Managing your EV school buses with the right smart fleet management platform provides data and insights that may also help substantiate your claim to qualify for the EPA Clean School Bus Program. For more information, read our online article, Add telematics to your EPA-funded EV school buses.

Barrier 3: Electric bus performance, range and power limitations

The mileage gap between an ICE-powered bus and an electric bus is wide. On average, a diesel school bus gets approximately 6 MPG and can travel up to 500 miles on a single 80-gallon tank. A propane school bus gets approximately 4.5 MPG and can travel up to 300 miles per 67-gallon tank. All with a quick, 10-minute fuel stop.

A typical electric school bus will get up to 20 MPGe and has a range of approximately 100 miles per charge, depending on type, route and manufacturer.

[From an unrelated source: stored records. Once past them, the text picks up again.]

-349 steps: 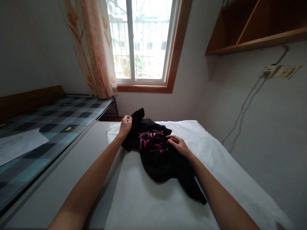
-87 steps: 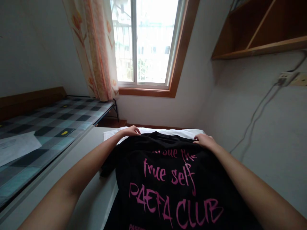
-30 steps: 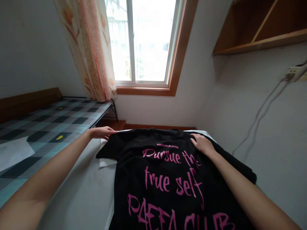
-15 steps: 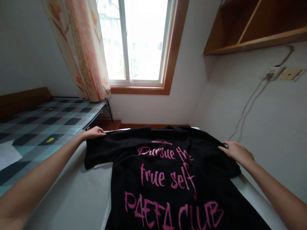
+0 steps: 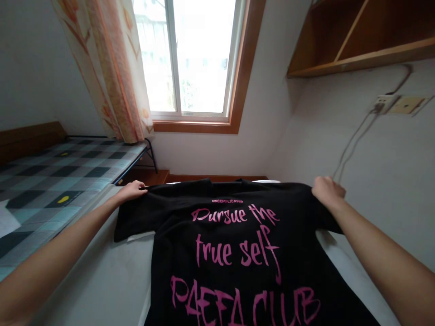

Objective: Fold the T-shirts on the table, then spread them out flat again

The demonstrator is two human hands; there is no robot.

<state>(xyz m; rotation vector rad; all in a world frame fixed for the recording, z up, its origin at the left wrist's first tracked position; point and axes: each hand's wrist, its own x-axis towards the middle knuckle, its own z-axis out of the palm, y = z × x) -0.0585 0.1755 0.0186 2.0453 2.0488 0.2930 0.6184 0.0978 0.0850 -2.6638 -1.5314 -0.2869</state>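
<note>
A black T-shirt (image 5: 234, 280) with pink lettering lies spread out before me on a white surface (image 5: 98, 267), its neck end pointing away. My left hand (image 5: 134, 190) pinches the top edge of the left sleeve. At the other side, my right hand (image 5: 328, 192) is closed on the shoulder edge near the right sleeve, and its fingertips are partly hidden. Between the hands the top edge is stretched fairly straight. The shirt's bottom runs out of view at the lower edge.
A bed with a checked mattress (image 5: 95, 167) stands at the left, with a white sheet of paper (image 5: 7, 219) on it. Ahead are a floral curtain (image 5: 112, 68) and a window (image 5: 204, 59). A wooden shelf (image 5: 356, 63) and a socket with cables (image 5: 382, 105) are on the right wall.
My right hand has risen and closed more firmly on the shoulder edge. The shirt's right side is pulled up and flatter, with fewer wrinkles. My left hand keeps its pinch.
</note>
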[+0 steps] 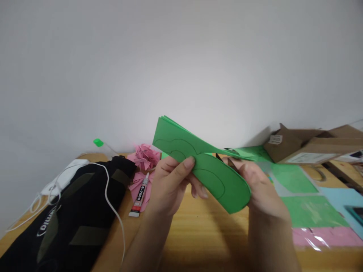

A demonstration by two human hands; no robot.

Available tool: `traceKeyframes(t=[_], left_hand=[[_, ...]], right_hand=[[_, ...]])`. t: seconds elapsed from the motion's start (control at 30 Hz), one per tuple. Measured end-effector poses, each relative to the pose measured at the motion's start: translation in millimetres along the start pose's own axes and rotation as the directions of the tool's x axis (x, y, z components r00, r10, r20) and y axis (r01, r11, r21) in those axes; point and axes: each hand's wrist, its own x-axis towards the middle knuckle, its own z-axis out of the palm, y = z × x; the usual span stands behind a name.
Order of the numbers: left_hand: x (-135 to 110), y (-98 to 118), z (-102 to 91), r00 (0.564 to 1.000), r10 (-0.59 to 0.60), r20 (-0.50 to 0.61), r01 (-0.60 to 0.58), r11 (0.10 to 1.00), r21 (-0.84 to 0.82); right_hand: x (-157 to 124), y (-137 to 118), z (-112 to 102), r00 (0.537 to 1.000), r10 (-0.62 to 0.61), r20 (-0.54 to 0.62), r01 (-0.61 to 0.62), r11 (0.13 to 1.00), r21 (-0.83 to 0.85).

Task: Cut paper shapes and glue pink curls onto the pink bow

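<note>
A folded stack of green paper (pixel 211 181) with curved outlines drawn on it is held up above the table. My left hand (pixel 176 177) pinches it near its lower middle, thumb on the front and fingers behind. Behind the right part of the paper, my right hand (pixel 259 181) is closed around a pair of scissors (pixel 231 163). Only bits of the dark blades show; the handles are hidden by the hand and paper. A cut runs in from the right, parting a thin upper strip from the rounded lower piece.
Pink folded paper flowers (pixel 146 156) and a B-7000 glue tube (pixel 140 196) lie left, beside a black bag (pixel 76 211) and a white cable (pixel 109 189). Right are an open cardboard box (pixel 314 145), packs of green sheets (pixel 313 211) and pink sheets (pixel 330 237). A wall rises behind.
</note>
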Motion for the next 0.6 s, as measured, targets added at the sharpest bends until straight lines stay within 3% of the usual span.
traceKeyframes(t=[0.23, 0.6], left_hand=[[-1.9, -1.5, 3.4, 0.996, -0.006, 0.084, 0.010, 0.999, -0.040], [-6.6, -2.2, 3.6, 0.993, 0.022, 0.119, -0.023, 1.000, 0.012]], right_hand=[[-4.0, -1.7, 1.3, 1.000, 0.031, -0.004, -0.031, 0.999, 0.012], [-9.0, -4.6, -0.3, 0.992, 0.048, 0.113, -0.055, 0.997, 0.052]])
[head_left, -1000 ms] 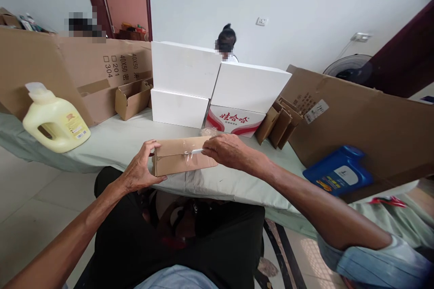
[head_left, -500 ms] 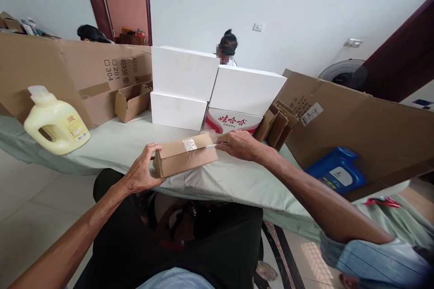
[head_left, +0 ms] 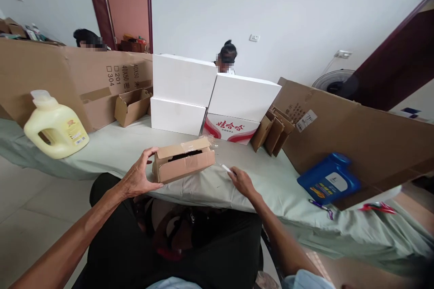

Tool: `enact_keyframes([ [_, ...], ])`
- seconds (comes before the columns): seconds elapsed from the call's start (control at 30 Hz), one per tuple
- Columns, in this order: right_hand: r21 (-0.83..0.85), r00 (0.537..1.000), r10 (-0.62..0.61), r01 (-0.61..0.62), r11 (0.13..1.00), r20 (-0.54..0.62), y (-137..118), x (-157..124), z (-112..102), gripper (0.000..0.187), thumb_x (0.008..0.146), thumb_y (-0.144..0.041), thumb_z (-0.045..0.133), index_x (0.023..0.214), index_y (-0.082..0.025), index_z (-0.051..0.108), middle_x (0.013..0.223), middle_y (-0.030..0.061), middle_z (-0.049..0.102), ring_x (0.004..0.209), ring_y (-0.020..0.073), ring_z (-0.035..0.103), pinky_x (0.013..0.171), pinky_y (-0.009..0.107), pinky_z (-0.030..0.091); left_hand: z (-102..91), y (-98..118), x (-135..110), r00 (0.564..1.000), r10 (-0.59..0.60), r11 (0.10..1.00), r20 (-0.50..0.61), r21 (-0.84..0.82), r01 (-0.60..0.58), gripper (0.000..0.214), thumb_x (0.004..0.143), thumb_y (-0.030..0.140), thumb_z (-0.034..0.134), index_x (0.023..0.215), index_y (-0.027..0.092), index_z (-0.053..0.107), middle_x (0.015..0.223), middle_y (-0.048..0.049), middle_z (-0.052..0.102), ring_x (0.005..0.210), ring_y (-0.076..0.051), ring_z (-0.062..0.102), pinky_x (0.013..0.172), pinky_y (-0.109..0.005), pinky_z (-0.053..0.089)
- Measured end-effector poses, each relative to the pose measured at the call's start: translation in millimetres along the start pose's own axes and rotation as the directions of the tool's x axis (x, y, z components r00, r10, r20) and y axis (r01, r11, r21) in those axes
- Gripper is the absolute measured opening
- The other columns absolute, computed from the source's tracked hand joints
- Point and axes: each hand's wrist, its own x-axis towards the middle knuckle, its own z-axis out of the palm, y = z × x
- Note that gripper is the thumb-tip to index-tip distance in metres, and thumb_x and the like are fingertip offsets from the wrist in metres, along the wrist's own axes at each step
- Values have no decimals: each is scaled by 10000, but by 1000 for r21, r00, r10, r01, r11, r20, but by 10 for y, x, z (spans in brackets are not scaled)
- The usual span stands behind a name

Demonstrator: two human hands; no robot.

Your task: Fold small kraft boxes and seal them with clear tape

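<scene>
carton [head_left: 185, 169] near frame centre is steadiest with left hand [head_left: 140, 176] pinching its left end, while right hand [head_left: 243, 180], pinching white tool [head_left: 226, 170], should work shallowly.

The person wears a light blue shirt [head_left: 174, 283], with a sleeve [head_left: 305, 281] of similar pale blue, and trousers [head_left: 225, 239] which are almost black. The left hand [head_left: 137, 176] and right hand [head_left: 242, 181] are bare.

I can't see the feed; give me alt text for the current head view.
The left hand grips a cardboard box with its top flaps parted; the right hand, clear of it, holds a slim white object. Stacked white boxes stand beyond.
</scene>
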Motion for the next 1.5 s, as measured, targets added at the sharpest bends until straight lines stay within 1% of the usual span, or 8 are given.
enact_keyframes([
  [0.17, 60, 995, 10, -4, 998, -102, -56, -47, 258, 367, 1106, -467, 463, 888, -230, 639, 846, 75, 677, 801, 239, 669, 700, 320, 533, 1, -11, -16, 999, 21, 999, -28, -37, -22, 967, 697, 314, 972, 1448, 291, 364, 1692, -243, 416, 1560, -426, 506, 1134, -638, 584],
  [0.27, 213, 980, -66, 106, 971, -188, -314, 164, 105, 366, 1139, -469, 424, 1129, -213, 686, 1065, 116, 706, 975, 240, 693, 823, 346, 582, 2, 12, -24, 999, 44, 999, -22, 1, -44, 804, 714, 311, 959, 1316, 282, 427, 1669, -233, 442, 1555, -412, 514, 1136, -614, 589],
  [0.4, 265, 891, -311, 404, 876, -331, -823, 363, -167, 333, 1133, -468, 511, 1271, -226, 693, 1235, 140, 695, 1179, 281, 639, 1020, 443, 541, -43, 60, -29, 994, 111, 987, 18, 114, -113, 692, 750, 295, 927, 1304, 274, 512, 1648, -200, 452, 1563, -420, 492, 1189, -625, 547],
  [0.63, -15, 832, -484, 499, 866, -272, -1397, 442, -414, 320, 1128, -412, 551, 1309, -210, 721, 1267, 164, 687, 1130, 309, 554, 979, 458, 452, -101, 140, -12, 983, 168, 965, 80, 188, -181, 812, 722, 249, 933, 1443, 295, 562, 1622, -153, 450, 1533, -416, 504, 1236, -606, 526],
  [0.8, -80, 748, -651, 646, 759, -132, -1608, 632, -384, 283, 1164, -355, 514, 1201, -258, 777, 1184, 100, 719, 1056, 242, 579, 897, 369, 418, -101, 173, 11, 969, 224, 949, 103, 201, -241, 844, 720, 236, 937, 1463, 289, 540, 1627, -159, 441, 1523, -413, 509, 1227, -585, 537],
  [1.07, -8, 657, -680, 717, 697, -325, -1614, 824, -266, 327, 1154, -335, 576, 916, -212, 765, 952, 55, 749, 857, 184, 600, 768, 331, 442, -121, 136, -41, 973, 177, 950, 148, 234, -209, 859, 746, 193, 899, 1502, 295, 503, 1634, -172, 418, 1550, -421, 480, 1203, -576, 550],
  [1.3, -149, 611, -663, 677, 721, -433, -1460, 527, -275, 204, 1140, -301, 586, 1025, -205, 726, 1042, 95, 745, 922, 228, 572, 842, 383, 435, -291, 63, -64, 985, 85, 977, 152, 184, -113, 862, 780, 255, 888, 1535, 330, 480, 1627, -149, 428, 1552, -401, 474, 1215, -599, 530],
  [1.5, -68, 683, -677, 688, 722, -274, -1348, 425, -125, 383, 1150, -527, 527, 1126, -184, 695, 1013, 99, 718, 923, 242, 562, 812, 378, 421, -410, 65, 12, 971, 45, 985, 235, 151, -82, 1003, 791, 299, 905, 1638, 393, 376, 1645, -124, 416, 1554, -386, 462, 1224, -606, 521],
])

Limited range on a battery that takes hours to charge means that school districts, especially large ones, need to:

  • plan EV routes carefully to avoid stranding students
  • use existing trip data to ensure every bus can fulfill planned routes
  • verify EV school bus batteries are sufficiently charged before every route
  • know the real-time state of charge levels across their electric fleet
  • monitor battery power consumed by unnecessary turns, stops, detours and backtracking
  • accommodate mid-day charging if cold temperatures impact battery power
  • schedule charging based on bus depot location, routing and availability

A healthy range of battery use is between 20 and 95 percent state of charge (SoC). Before deploying it for the day’s route, fleet managers need to know how far that EV school bus can travel without overtaxing the battery. Their goal being to maximize the battery’s lifespan and minimize its replacement costs—which can be approximately 40 percent of the bus’s total cost if not covered by warranty.

Few fleet managers have on-staff experts to implement these vehicles and optimize their utilization. And that’s okay because that’s what industry leaders are for.

The solution: Full fleet operational visibility

Fleet electrification and charging providers who work with the same smart fleet management provider can use the same EV bus data to manage your charging infrastructure. The clearer their view into each electric school bus in your fleet, the more effectively that provider can ensure your buses are charged. And work with you to make the most of each EV bus’s range.

Fleet electrification and charging partners implement, optimize and manage your charging infrastructure. Electrification partners and charging providers who use a full-fleet smart fleet management solution can:

  • understand and make the most of each bus’s range
  • minimize the recharging costs for your electric school buses
  • effectively manage fuel costs for ICE-powered school buses
  • optimize each route to minimize fuel and charge usage
  • monitor bus real-time state of charge in motion or at rest

When bus routes and schedules are optimized, so is per-vehicle charging and fuel consumption across the board. Optimize routes and schedules to make the most of each EV’s range—all as part of the whole school bus fleet. Watch every vehicle’s movement, history and activities on one platform. And maximize range based on each EV’s state of charge to avoid deploying a bus that strands its riders because it ran out of battery power.

Lean on industry leaders to remove barriers so you can move forward.

Uncertainty comes with adopting electric school buses, even if you’re adopting only one or two at a time. But you don’t need to have the answers or expertise. Industry leaders are partnering up to solve these problems for you, as well as support you at every stage of adoption, infrastructure building and expansion.